● PROMPT: List, from the lines below, each one with "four" in it.

── MATERIAL PROVIDED

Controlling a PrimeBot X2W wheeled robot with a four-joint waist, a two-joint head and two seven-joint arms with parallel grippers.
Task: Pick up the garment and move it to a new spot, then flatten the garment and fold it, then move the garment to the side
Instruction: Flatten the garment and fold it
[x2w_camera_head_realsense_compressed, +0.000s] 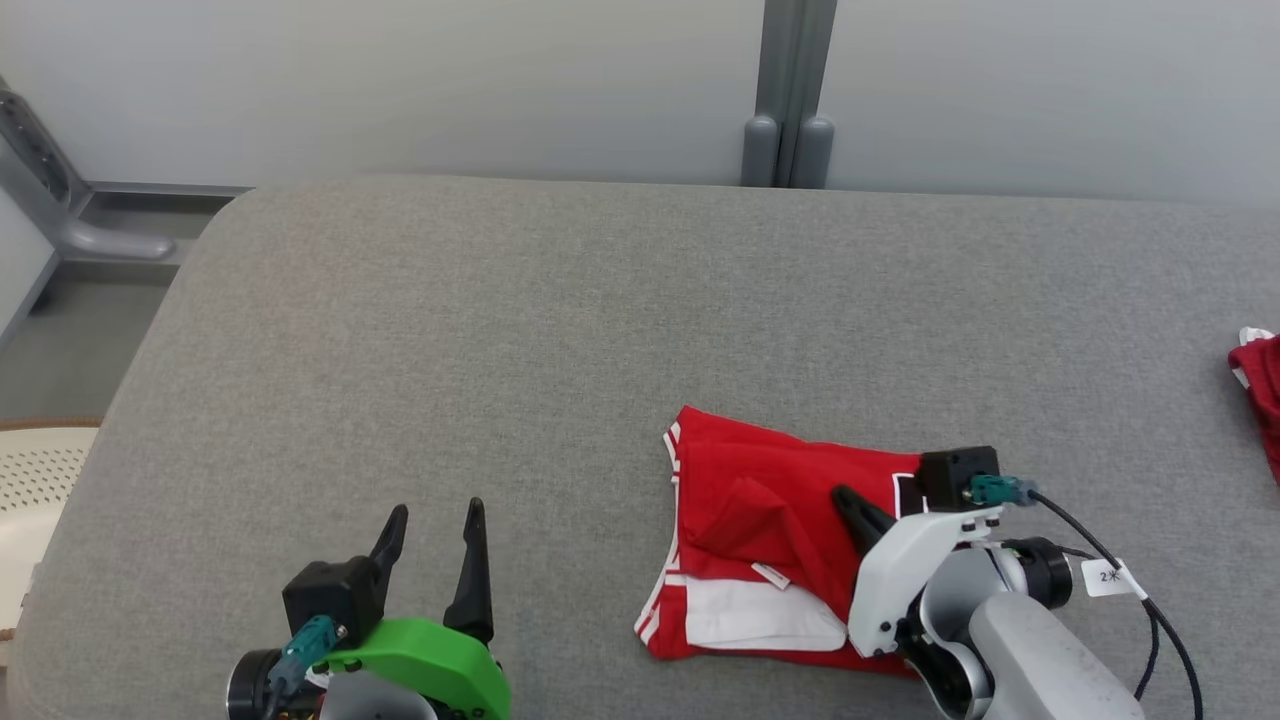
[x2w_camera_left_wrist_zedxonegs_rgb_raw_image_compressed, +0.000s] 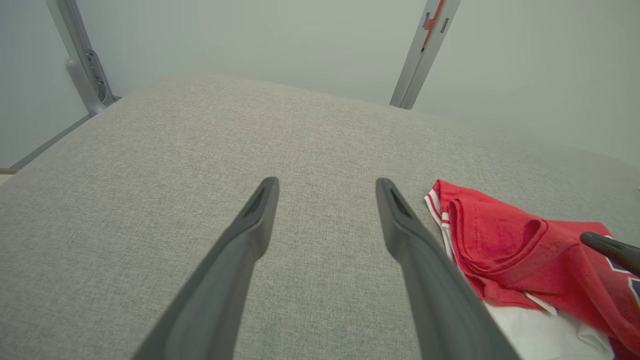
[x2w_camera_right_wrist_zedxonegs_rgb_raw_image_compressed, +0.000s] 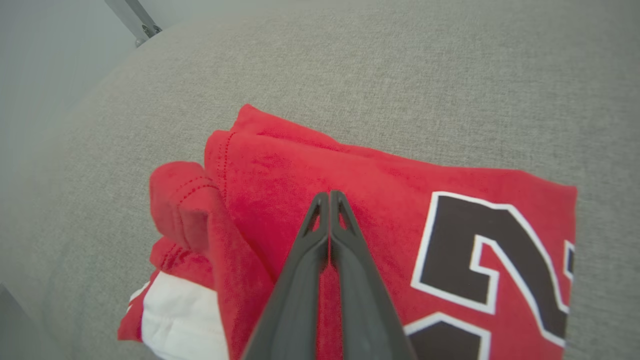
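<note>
The garment (x2w_camera_head_realsense_compressed: 760, 520) is a red jersey with white trim and black numbers, lying folded and bunched on the grey padded table (x2w_camera_head_realsense_compressed: 500, 330) at the front right. My right gripper (x2w_camera_head_realsense_compressed: 845, 495) stands over its right part. In the right wrist view, the right gripper (x2w_camera_right_wrist_zedxonegs_rgb_raw_image_compressed: 329, 195) is shut, fingertips pressed together on the red cloth (x2w_camera_right_wrist_zedxonegs_rgb_raw_image_compressed: 400, 185), with no fold visibly pinched. My left gripper (x2w_camera_head_realsense_compressed: 437, 510) is open at the front left, well clear of the jersey. The left wrist view shows the left gripper (x2w_camera_left_wrist_zedxonegs_rgb_raw_image_compressed: 327, 182) empty over bare table, with the garment (x2w_camera_left_wrist_zedxonegs_rgb_raw_image_compressed: 510, 245) to its right.
A second red cloth (x2w_camera_head_realsense_compressed: 1262, 390) lies at the table's right edge. Grey posts (x2w_camera_head_realsense_compressed: 788, 120) stand behind the far edge against a pale wall. A cream perforated object (x2w_camera_head_realsense_compressed: 40, 470) sits beyond the table's left side.
</note>
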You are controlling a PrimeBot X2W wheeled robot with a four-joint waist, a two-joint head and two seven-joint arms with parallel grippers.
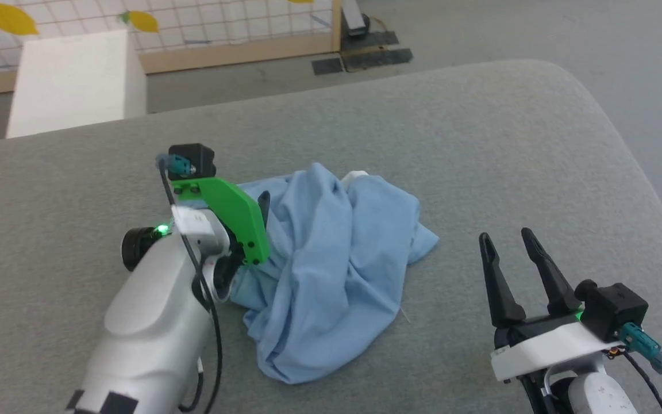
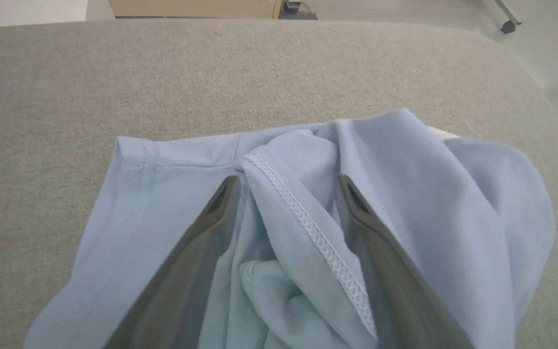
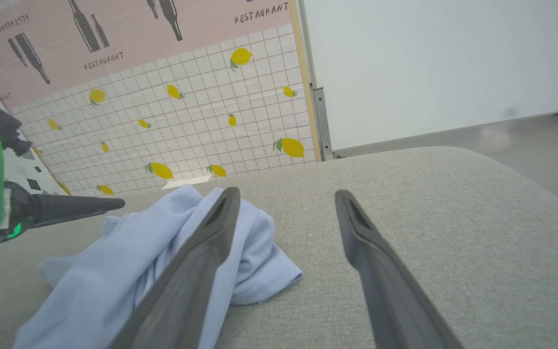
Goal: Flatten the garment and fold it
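Note:
The garment [image 1: 331, 264], a light blue shirt, lies crumpled in a heap in the middle of the grey padded table [image 1: 480, 144]. A bit of its white collar [image 1: 355, 174] peeks out at the far side. My left gripper [image 1: 262, 202] sits at the heap's left edge, mostly behind its green bracket. In the left wrist view this gripper [image 2: 287, 180] is open, and a stitched hem fold [image 2: 308, 228] lies between the fingers. My right gripper [image 1: 506, 238] is open and holds nothing, hovering right of the garment [image 3: 114, 271] and apart from it.
The table's rounded corner [image 1: 584, 86] and right edge drop to grey floor. A white box [image 1: 78, 80] stands beyond the far left edge, before a lemon-patterned panel [image 3: 187, 126]. Bare table surface surrounds the heap on all sides.

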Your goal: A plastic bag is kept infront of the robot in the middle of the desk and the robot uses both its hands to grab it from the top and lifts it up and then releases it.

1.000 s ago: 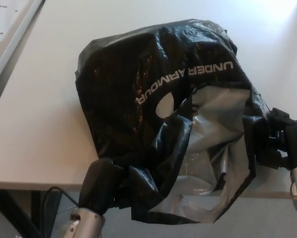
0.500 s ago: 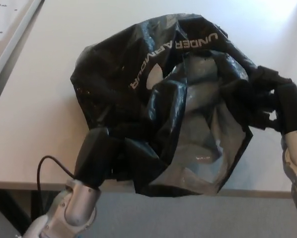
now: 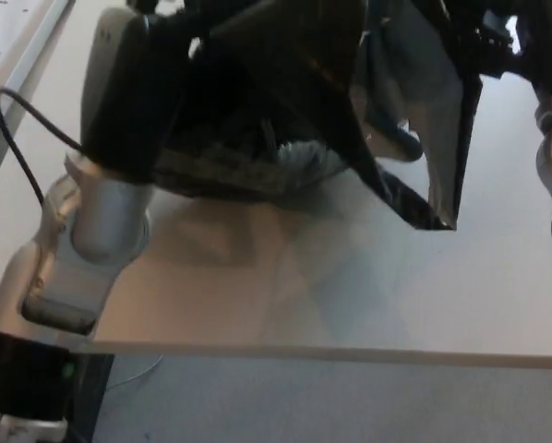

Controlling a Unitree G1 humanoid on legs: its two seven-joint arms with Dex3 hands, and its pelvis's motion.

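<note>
1. The black plastic bag (image 3: 294, 92) hangs in the air above the desk (image 3: 304, 286), stretched between the two raised hands at the top of the view; its lowest corner points down over the tabletop, seemingly clear of it.
2. The left hand (image 3: 133, 88) is up at the bag's left side, black and pressed against the film; its fingers are hidden in the folds, so I cannot tell how they are set.
3. The right hand (image 3: 521, 41) shows only partly at the upper right edge, against the bag's right side; its grip cannot be made out either.
4. The bag is thin, glossy and crinkled, pulled into flat panels with sharp creases, with a greyer inner face on the right.
5. The left forearm (image 3: 91, 221) is silver-grey, with a thin black cable (image 3: 27, 115) looping beside it.
6. The desk is smooth and pale, carrying the bag's soft shadow; grey floor (image 3: 331, 401) lies below its front edge.
</note>
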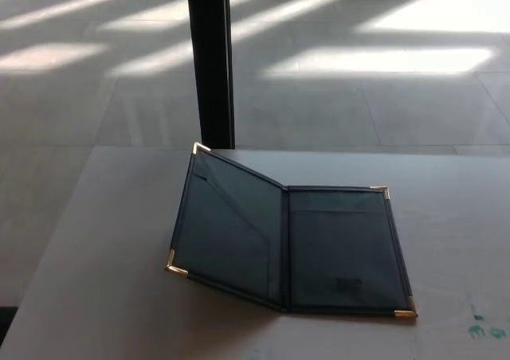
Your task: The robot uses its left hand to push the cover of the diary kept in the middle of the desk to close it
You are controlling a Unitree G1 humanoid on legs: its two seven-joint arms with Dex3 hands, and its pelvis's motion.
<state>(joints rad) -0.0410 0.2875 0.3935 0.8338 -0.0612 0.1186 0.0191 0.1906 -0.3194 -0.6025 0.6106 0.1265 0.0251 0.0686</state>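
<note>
Diary (pixel 291 244) open mid-desk (pixel 103 296), left cover (pixel 227 228) raised at 9 o'clock. Neither robot hand in frame, state unknown. Risk: glancing push slides diary toward 3 o'clock; cover springs back.

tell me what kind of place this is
Probably an indoor room or office: a pale desk holds an open dark diary, with a tiled floor streaked by sunlight and a dark post behind it.
</note>
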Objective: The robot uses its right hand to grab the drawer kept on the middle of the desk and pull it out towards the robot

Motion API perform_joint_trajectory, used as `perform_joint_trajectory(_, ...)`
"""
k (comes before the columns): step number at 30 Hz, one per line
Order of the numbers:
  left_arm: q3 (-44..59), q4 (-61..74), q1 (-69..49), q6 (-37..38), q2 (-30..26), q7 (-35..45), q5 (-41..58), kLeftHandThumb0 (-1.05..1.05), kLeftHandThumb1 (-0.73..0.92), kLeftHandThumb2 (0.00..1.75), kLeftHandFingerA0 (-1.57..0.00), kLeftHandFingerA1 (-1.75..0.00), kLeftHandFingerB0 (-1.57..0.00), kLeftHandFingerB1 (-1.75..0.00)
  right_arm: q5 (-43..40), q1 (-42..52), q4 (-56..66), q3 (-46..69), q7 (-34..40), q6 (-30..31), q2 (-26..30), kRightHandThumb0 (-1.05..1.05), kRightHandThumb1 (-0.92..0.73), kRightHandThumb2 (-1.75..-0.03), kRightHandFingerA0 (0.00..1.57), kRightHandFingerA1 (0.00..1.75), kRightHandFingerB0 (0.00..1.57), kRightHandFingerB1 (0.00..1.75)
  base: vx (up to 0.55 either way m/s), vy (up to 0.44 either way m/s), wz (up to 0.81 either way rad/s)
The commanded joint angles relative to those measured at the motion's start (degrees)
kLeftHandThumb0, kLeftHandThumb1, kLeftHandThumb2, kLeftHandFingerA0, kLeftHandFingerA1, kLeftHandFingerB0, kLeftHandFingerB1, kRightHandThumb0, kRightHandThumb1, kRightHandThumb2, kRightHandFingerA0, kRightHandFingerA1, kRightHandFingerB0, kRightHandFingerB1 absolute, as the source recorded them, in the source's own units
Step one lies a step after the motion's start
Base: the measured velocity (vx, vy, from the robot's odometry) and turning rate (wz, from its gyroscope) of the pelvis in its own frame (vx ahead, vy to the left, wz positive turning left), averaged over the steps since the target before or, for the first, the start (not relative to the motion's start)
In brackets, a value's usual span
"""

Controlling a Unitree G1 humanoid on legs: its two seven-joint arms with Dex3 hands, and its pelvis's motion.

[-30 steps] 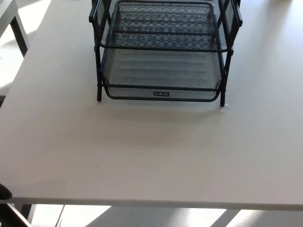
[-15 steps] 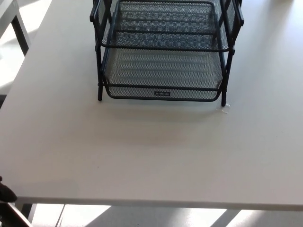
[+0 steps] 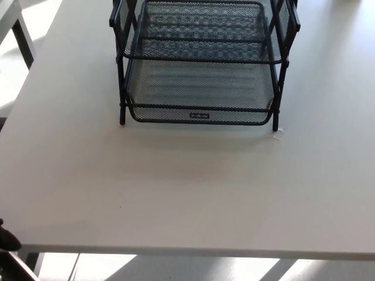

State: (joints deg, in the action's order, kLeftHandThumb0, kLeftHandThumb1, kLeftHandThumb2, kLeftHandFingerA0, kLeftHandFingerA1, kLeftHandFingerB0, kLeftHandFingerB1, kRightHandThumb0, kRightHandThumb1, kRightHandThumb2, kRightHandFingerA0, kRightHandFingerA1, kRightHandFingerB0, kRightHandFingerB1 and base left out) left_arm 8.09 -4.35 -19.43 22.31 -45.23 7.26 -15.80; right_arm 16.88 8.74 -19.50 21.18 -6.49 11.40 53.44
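Vs the earlier frames, nearly no change: the whole pic shifts a hair, so that is the camera, not the things. The dark bit at the desk's near left corner (image 3: 6,237), low at the pic's left edge, sat a touch higher 1 s ago; since 0.5 s ago it sits the same. Too little of it shows to say what it is, so can't tell any fingers or their state. Neither hand is clearly in view; nothing touches the rack.

The black mesh rack (image 3: 202,58) stands upright at the desk's far edge, about mid-width, its top cut off by the pic. The bottom drawer (image 3: 199,96) sits pushed in between the rack's front legs, its front rim w/ a small label facing the near edge. An upper tray (image 3: 202,35) sits above it. A small pale scrap (image 3: 277,135) lies on the white desk (image 3: 187,193) just beside the rack's front right leg.
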Motion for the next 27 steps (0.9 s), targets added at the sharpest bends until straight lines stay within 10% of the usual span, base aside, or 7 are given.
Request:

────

● TASK OUTPUT:
Controlling a PrimeBot X2W wheeled robot with a four-joint waist, a two-joint head and two seven-joint arms with parallel grippers.
You are controlling a PrimeBot X2W wheeled robot with a four-joint waist, a two-joint head and two seven-joint arms with parallel grippers.

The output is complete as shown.